Maybe it is time to give Tony Blair and George Bush some credit for a solid achievement in the war on terror--the current lot of muslim extremists in the UK had major problems building a reliable, effective incendiary device.


Larry is joking, but Ed Morrissey at Captain's Quarters is not.

...indicate[s] that our years-long aggressive strategy of attacking AQ as an enemy at war rather than a criminal gang has paid off ... They used to excel at coordinated bombing attacks, but now their bombs misfire, and they're reduced to banzai attacks on concrete barricades.



On some great and glorious day the plain folks of the land will reach their heart's desire at last and the White House will be adorned by a downright moron. H.L. Mencken

I must admit that the comments generated on the No Quarter weblog were quite an amusing read.

I am upset that the media is focused on ONLY the bad news coming out of the UK. Why don't they focus on some of the more positives aspects of life in the UK. Can't they find a story about a new school being built? Just goes to show you the MSM really is on the side of the terrorists.

Perfect!
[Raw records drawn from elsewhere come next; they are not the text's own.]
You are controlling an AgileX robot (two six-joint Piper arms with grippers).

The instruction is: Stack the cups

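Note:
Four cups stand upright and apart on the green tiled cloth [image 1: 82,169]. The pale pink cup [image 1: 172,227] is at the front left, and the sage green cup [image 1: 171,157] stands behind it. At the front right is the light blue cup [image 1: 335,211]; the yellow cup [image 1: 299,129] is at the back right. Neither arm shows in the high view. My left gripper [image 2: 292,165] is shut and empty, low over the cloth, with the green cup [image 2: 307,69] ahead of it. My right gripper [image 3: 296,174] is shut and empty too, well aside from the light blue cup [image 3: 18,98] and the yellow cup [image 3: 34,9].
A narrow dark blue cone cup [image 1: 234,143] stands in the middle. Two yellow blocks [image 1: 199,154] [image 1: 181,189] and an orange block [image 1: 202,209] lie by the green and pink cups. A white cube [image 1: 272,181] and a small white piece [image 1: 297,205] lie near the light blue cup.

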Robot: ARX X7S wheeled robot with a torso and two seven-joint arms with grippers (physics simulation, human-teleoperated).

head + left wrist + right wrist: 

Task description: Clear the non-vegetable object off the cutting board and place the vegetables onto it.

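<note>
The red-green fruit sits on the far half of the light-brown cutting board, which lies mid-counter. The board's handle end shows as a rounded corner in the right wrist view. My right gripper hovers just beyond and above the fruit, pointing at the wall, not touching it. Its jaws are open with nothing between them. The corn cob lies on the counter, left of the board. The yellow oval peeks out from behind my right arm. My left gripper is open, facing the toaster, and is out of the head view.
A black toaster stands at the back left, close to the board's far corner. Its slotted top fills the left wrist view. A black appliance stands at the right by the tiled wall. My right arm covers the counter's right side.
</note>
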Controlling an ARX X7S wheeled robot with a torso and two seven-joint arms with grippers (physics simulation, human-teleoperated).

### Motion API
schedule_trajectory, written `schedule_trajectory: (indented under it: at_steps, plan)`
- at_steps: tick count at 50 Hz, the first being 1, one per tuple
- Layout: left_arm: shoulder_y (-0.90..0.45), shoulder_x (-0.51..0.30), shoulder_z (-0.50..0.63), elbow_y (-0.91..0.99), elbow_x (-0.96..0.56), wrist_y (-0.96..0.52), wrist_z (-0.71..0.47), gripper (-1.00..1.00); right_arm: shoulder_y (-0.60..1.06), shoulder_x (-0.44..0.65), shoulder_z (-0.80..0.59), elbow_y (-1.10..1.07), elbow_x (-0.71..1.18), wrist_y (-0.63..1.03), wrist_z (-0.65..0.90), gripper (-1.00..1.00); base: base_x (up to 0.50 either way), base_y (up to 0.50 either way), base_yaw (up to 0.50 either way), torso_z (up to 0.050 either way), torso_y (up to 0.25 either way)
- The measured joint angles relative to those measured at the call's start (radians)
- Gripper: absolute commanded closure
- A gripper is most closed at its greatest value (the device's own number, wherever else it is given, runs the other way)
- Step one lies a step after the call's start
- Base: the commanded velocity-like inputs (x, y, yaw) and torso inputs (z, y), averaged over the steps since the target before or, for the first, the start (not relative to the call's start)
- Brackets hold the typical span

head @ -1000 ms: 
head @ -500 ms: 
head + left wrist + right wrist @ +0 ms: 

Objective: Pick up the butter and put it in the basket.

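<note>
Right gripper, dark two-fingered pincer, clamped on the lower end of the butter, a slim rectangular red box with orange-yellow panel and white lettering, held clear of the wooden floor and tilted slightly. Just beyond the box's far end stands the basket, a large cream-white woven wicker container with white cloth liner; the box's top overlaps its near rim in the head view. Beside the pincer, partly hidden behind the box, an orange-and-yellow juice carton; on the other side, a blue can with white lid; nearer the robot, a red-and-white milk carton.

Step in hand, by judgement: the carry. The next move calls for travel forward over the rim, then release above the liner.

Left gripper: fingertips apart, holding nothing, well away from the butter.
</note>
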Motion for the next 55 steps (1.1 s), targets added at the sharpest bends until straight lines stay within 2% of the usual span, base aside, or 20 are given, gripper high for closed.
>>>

You pinned it.
Thanks!

The need of [...] the left to deny the existence of real threats largely from a group or groups of Muslims is [...] scary.

Please show us the evidence of people on the left who DENY the existence of real threats from Islamist terrorists.

In case you didn't read Larry's post on NoQuarter, he included this:

Are there jihadist extremists in the world who are willing to kill innocents?  Absolutely.  Are they amenable to negotiation?  No.  I am not in the, "have you hugged a terrorist today" camp.  However, we need to stop equating their hatred with actual capability.

That's the kind of perspective we need, not the breathless, pantloading reporting we have seen. I don't know about you, but whatever the Glasgow airport guys wanted to do, I still find this picture of a driver (failed suicide bomber??) being hosed down by airport security really pretty amusing. A bit like the movie of Zarqawi when he couldn't figure out how to un-jam his kalashnikov. And the Fort Dix plot to invade the army base in a pizza delivery van.

Sometimes terrorists deserve to be laughed at. That doesn't mean denying the threat, it means keeping it in perspective.

=== The question, as always, is do we want total security (police state) or freedom (risk)? The only way to absolutely prevent even incompetents from getting lucky is with a police state. No thanks. ===
By all indications there was plenty of crime and even some terrorism in the Soviet Union, so even having an incredibly repressive police state doesn't make you "safe" from random violence.

sPh

Not what I heard from folks that lived it. The Chechen thing didn't blow up until Yeltsin and Putin.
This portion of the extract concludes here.